Set down all the data again. Change nothing.

• **RECORDED INFORMATION**
=====
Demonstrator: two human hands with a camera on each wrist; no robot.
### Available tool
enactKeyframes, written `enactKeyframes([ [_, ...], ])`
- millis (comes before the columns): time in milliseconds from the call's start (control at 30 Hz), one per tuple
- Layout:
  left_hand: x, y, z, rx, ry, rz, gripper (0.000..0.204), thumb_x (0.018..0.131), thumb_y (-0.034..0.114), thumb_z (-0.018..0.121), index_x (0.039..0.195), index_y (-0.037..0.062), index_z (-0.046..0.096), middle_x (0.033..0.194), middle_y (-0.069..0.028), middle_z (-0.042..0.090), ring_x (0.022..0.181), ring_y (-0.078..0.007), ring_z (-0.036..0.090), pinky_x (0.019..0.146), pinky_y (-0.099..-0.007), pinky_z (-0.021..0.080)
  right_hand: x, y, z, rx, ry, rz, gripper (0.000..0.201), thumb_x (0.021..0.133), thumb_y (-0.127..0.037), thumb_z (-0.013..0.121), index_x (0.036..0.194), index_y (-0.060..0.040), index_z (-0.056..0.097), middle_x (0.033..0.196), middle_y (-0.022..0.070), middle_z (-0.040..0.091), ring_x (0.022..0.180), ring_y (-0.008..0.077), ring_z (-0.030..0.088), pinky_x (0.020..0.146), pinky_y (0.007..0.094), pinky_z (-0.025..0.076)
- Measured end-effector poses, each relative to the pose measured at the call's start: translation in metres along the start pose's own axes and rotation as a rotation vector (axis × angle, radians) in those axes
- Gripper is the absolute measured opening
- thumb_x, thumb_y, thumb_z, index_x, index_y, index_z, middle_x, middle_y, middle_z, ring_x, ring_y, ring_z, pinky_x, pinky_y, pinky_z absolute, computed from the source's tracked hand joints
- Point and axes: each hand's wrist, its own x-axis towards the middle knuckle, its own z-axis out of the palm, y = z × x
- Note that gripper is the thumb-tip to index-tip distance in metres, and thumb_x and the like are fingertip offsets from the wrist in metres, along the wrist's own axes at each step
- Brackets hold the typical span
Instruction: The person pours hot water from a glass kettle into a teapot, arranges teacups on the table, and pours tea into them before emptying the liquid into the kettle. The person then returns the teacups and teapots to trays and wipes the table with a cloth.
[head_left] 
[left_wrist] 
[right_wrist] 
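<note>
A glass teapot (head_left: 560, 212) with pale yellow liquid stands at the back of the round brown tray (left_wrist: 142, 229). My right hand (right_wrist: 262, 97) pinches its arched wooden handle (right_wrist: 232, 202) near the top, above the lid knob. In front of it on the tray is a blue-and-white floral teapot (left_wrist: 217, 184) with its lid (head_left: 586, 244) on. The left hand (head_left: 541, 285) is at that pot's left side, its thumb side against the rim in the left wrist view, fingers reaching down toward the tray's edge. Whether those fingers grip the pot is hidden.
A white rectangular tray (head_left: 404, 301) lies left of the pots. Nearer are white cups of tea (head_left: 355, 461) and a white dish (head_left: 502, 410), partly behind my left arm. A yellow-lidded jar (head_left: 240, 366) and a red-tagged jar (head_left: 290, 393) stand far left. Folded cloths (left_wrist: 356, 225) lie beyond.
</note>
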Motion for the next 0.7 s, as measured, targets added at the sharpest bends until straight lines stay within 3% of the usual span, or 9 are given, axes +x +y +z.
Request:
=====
• **YOUR SOLUTION**
Demonstrator: two human hands with a camera on each wrist; no robot.
### Available tool
enactKeyframes, written `enactKeyframes([ [_, ...], ])`
- millis (comes before the columns): time in milliseconds from the call's start (control at 30 Hz), one per tuple
- Layout:
  left_hand: x, y, z, rx, ry, rz, gripper (0.000..0.204), thumb_x (0.018..0.131), thumb_y (-0.034..0.114), thumb_z (-0.018..0.121), index_x (0.039..0.195), index_y (-0.037..0.062), index_z (-0.046..0.096), middle_x (0.033..0.194), middle_y (-0.069..0.028), middle_z (-0.042..0.090), ring_x (0.022..0.181), ring_y (-0.078..0.007), ring_z (-0.036..0.090), pinky_x (0.019..0.146), pinky_y (-0.099..-0.007), pinky_z (-0.021..0.080)
  right_hand: x, y, z, rx, ry, rz, gripper (0.000..0.201), thumb_x (0.021..0.133), thumb_y (-0.127..0.037), thumb_z (-0.013..0.121), index_x (0.036..0.194), index_y (-0.060..0.040), index_z (-0.056..0.097), middle_x (0.033..0.196), middle_y (-0.022..0.070), middle_z (-0.040..0.091), ring_x (0.022..0.180), ring_y (-0.008..0.077), ring_z (-0.030..0.088), pinky_x (0.020..0.146), pinky_y (0.007..0.094), pinky_z (-0.025..0.076)
- Measured end-effector poses, each relative to the pose measured at the call's start: translation in metres along the start pose's own axes and rotation as a rotation vector (axis × angle, radians) in those axes
- Gripper is the absolute measured opening
- thumb_x, thumb_y, thumb_z, index_x, index_y, index_z, middle_x, middle_y, middle_z, ring_x, ring_y, ring_z, pinky_x, pinky_y, pinky_z absolute, computed from the source's tracked hand joints
- Point and axes: each hand's wrist, its own x-axis towards the middle knuckle, its own z-axis out of the palm, y = z × x
- Note that gripper is the thumb-tip to index-tip distance in metres, and thumb_x and the like are fingertip offsets from the wrist in metres, along the wrist's own axes at each step
- Brackets hold the typical span
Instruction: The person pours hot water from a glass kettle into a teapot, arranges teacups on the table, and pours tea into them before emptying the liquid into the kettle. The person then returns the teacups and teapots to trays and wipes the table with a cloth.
[head_left] 
[left_wrist] 
[right_wrist] 
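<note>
A glass teapot (head_left: 560, 212) with pale yellow liquid stands at the back of the round brown tray (left_wrist: 142, 229). My right hand (right_wrist: 262, 97) pinches its arched wooden handle (right_wrist: 232, 202) near the top, above the lid knob. In front of it on the tray is a blue-and-white floral teapot (left_wrist: 217, 184) with its lid (head_left: 586, 244) on. The left hand (head_left: 541, 285) is at that pot's left side, its thumb side against the rim in the left wrist view, fingers reaching down toward the tray's edge. Whether those fingers grip the pot is hidden.
A white rectangular tray (head_left: 404, 301) lies left of the pots. Nearer are white cups of tea (head_left: 355, 461) and a white dish (head_left: 502, 410), partly behind my left arm. A yellow-lidded jar (head_left: 240, 366) and a red-tagged jar (head_left: 290, 393) stand far left. Folded cloths (left_wrist: 356, 225) lie beyond.
</note>
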Motion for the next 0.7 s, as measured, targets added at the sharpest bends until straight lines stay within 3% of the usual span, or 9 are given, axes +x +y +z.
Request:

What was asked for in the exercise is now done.